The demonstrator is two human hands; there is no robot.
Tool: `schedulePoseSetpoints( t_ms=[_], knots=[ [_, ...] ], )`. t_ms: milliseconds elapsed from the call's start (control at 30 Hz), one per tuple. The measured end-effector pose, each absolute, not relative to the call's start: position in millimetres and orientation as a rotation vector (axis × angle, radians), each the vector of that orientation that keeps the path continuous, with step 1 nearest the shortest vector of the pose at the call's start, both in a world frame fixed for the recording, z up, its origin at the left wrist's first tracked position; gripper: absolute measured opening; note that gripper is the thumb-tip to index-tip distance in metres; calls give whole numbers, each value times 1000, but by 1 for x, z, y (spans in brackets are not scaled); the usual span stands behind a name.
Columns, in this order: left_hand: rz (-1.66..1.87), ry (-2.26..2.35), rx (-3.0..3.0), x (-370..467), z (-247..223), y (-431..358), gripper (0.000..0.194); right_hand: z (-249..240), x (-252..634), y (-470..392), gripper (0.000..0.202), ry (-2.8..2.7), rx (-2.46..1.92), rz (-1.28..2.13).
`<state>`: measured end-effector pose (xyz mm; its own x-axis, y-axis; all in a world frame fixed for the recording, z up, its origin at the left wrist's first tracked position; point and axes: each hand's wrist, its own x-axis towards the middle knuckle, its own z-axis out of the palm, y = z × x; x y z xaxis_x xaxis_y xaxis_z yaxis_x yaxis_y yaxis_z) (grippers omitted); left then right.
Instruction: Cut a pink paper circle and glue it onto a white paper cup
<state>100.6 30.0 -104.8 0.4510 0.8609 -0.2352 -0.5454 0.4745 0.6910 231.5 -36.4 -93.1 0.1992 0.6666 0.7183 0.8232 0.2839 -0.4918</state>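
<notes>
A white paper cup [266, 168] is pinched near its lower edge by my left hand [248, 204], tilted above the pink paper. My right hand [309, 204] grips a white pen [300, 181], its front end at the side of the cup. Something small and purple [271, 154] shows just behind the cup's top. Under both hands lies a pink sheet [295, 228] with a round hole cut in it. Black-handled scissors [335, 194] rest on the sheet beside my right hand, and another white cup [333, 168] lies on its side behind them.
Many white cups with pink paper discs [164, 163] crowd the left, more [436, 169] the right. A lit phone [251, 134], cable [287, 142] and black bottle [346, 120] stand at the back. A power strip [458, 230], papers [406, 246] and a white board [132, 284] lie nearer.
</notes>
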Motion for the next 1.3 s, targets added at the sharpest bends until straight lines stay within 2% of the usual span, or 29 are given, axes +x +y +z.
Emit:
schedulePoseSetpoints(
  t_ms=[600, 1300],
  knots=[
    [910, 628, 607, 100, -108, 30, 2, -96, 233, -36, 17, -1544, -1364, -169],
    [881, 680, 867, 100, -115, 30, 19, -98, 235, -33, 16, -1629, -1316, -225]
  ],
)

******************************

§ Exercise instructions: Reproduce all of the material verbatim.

§ Your solution:
The demonstrator is two human hands; there is no robot.
Tool: `schedulePoseSetpoints( t_ms=[_], knots=[ [_, ...] ], )`. t_ms: milliseconds elapsed from the call's start (control at 30 Hz), one per tuple. The measured end-effector pose, each absolute, not relative to the call's start: position in millimetres and orientation as a rotation vector (axis × angle, radians), each the vector of that orientation that keeps the path continuous, with step 1 nearest the shortest vector of the pose at the call's start, both in a world frame fixed for the recording, z up, its origin at the left wrist's first tracked position; gripper: absolute measured opening; note that gripper is the thumb-tip to index-tip distance in metres; calls give whole numbers, each value times 1000, but by 1 for x, z, y (spans in brackets are not scaled); the usual span stands behind a name.
Columns, in this order: left_hand: rz (-1.66..1.87), ry (-2.26..2.35), rx (-3.0..3.0), x (-370..467), z (-247..223), y (-431..358), gripper (0.000..0.194); right_hand: z (-249..240), x (-252..634), y (-470..392), gripper (0.000..0.202), ry (-2.8..2.7), rx (-2.46..1.92), rz (-1.28..2.13).
`<state>`: measured end-effector pose (xyz mm; its own x-axis, y-axis; all in a world frame fixed for the recording, z up, its origin at the left wrist's first tracked position; point and axes: each hand's wrist, its own x-axis towards the middle knuckle, its own z-axis out of the palm, y = z × x; x y z xaxis_x xaxis_y xaxis_z yaxis_x yaxis_y yaxis_z) (grippers omitted); left then right.
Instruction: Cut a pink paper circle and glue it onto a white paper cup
<state>100.6 30.0 -104.8 0.4510 0.8609 -0.2352 -0.5454 0.4745 0.6910 231.5 -36.4 -93.1 0.1992 0.6666 0.7183 0.8232 0.2839 -0.4918</state>
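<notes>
A white paper cup [266, 168] is pinched near its lower edge by my left hand [248, 204], tilted above the pink paper. My right hand [309, 204] grips a white pen [300, 181], its front end at the side of the cup. Something small and purple [271, 154] shows just behind the cup's top. Under both hands lies a pink sheet [295, 228] with a round hole cut in it. Black-handled scissors [335, 194] rest on the sheet beside my right hand, and another white cup [333, 168] lies on its side behind them.
Many white cups with pink paper discs [164, 163] crowd the left, more [436, 169] the right. A lit phone [251, 134], cable [287, 142] and black bottle [346, 120] stand at the back. A power strip [458, 230], papers [406, 246] and a white board [132, 284] lie nearer.
</notes>
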Motion for the next 1.3 s, targets added at the sharpest bends until straight lines stay within 2% of the usual span, or 29 are given, axes +x +y +z.
Emit:
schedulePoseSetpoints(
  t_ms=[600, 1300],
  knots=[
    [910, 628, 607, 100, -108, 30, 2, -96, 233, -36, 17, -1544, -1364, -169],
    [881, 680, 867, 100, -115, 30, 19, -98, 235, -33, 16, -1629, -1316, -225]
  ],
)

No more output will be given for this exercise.